# REQUIREMENT
When you reproduce the entries below, keep each one exact and drop any pictures.

# MATERIAL SUPPLIED
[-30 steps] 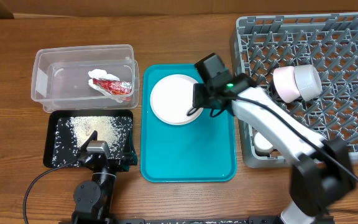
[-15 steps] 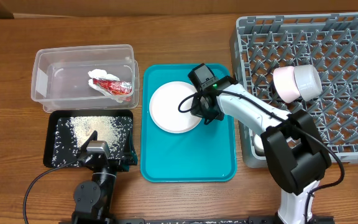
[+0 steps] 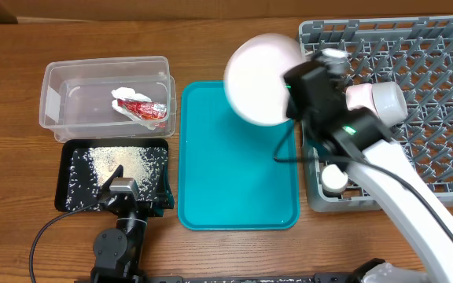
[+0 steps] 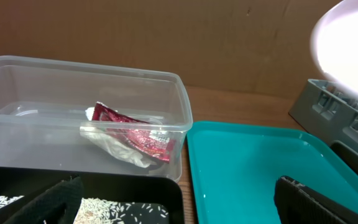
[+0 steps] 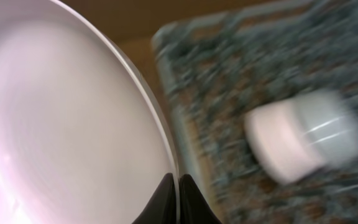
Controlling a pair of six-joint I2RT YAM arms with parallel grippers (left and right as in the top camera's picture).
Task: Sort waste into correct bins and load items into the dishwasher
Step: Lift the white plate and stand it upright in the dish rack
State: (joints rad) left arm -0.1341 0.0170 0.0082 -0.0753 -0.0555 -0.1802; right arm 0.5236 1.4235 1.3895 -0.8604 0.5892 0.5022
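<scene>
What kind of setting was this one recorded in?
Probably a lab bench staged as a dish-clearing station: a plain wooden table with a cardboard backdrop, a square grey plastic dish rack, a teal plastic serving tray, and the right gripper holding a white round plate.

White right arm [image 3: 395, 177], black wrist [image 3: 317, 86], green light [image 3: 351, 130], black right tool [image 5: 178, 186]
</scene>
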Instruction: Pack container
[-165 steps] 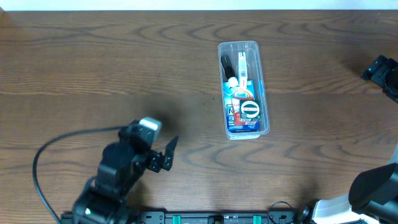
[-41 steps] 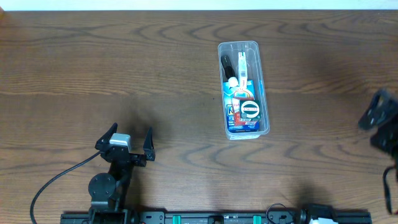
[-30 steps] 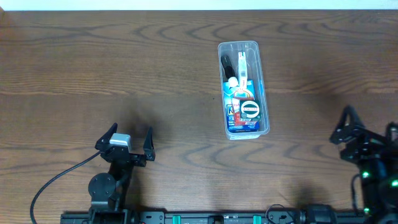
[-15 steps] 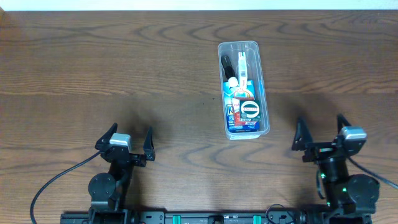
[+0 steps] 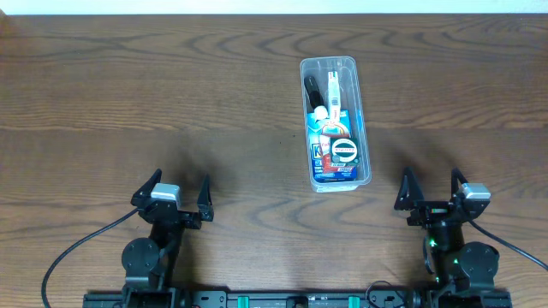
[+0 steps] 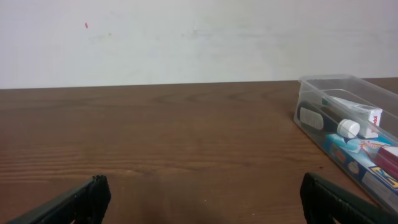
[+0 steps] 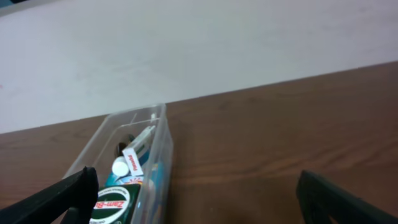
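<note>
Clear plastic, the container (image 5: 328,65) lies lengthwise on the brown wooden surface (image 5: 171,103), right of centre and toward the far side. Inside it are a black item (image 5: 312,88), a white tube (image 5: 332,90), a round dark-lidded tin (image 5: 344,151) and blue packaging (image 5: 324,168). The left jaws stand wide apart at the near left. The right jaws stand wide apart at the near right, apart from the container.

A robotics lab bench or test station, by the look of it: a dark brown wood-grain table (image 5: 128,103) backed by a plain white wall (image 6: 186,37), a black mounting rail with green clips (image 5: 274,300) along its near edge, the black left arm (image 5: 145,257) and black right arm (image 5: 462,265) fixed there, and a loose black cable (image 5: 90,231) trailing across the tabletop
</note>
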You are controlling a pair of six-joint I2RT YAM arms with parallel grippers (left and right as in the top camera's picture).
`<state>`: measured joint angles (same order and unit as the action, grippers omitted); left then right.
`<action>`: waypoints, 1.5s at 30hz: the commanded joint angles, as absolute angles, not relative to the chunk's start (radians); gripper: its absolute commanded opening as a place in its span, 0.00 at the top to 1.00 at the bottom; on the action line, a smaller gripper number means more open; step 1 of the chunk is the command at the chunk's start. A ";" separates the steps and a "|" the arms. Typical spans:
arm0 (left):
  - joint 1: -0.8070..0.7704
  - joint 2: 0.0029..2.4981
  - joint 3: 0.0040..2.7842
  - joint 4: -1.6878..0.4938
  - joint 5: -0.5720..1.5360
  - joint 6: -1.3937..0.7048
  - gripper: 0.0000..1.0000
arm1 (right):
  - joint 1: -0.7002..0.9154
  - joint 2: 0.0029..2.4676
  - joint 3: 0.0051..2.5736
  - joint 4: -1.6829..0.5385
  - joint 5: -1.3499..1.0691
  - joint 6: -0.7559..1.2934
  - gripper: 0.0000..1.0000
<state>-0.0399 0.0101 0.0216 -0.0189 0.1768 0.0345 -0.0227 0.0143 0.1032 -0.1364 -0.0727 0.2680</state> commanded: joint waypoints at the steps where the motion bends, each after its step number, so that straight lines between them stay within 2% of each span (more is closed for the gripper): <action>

# FINISHED TASK
[-30 steps] 
[-15 steps] 
[+0 steps] 
[+0 steps] 
[+0 steps] 
Controlling a pair of six-joint I2RT YAM arms with parallel grippers (left and right as in the top camera's picture).
Task: Sort waste into correct bins and load items into the dishwasher
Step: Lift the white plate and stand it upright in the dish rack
State: (joints rad) left arm -0.1341 0.0170 0.0082 -0.0753 -0.0555 -0.1802; right arm 0.5236 1.4235 1.3895 -0.8604 0.5892 0.5022
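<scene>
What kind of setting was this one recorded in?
Probably a lab bench staged as a dish-clearing station: a plain wooden table with a cardboard backdrop, a square grey plastic dish rack, a teal plastic serving tray, and the right gripper holding a white round plate.

White right arm [image 3: 395, 177], black wrist [image 3: 317, 86], green light [image 3: 351, 130], black right tool [image 5: 178, 186]
</scene>
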Instruction: Pack container
[-165 steps] 
[-41 steps] 
[-30 steps] 
[-15 steps] 
[+0 steps] 
[+0 steps] 
[+0 steps] 
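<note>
Clear plastic, the container (image 5: 328,65) lies lengthwise on the brown wooden surface (image 5: 171,103), right of centre and toward the far side. Inside it are a black item (image 5: 312,88), a white tube (image 5: 332,90), a round dark-lidded tin (image 5: 344,151) and blue packaging (image 5: 324,168). The left jaws stand wide apart at the near left. The right jaws stand wide apart at the near right, apart from the container.

A robotics lab bench or test station, by the look of it: a dark brown wood-grain table (image 5: 128,103) backed by a plain white wall (image 6: 186,37), a black mounting rail with green clips (image 5: 274,300) along its near edge, the black left arm (image 5: 145,257) and black right arm (image 5: 462,265) fixed there, and a loose black cable (image 5: 90,231) trailing across the tabletop
</note>
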You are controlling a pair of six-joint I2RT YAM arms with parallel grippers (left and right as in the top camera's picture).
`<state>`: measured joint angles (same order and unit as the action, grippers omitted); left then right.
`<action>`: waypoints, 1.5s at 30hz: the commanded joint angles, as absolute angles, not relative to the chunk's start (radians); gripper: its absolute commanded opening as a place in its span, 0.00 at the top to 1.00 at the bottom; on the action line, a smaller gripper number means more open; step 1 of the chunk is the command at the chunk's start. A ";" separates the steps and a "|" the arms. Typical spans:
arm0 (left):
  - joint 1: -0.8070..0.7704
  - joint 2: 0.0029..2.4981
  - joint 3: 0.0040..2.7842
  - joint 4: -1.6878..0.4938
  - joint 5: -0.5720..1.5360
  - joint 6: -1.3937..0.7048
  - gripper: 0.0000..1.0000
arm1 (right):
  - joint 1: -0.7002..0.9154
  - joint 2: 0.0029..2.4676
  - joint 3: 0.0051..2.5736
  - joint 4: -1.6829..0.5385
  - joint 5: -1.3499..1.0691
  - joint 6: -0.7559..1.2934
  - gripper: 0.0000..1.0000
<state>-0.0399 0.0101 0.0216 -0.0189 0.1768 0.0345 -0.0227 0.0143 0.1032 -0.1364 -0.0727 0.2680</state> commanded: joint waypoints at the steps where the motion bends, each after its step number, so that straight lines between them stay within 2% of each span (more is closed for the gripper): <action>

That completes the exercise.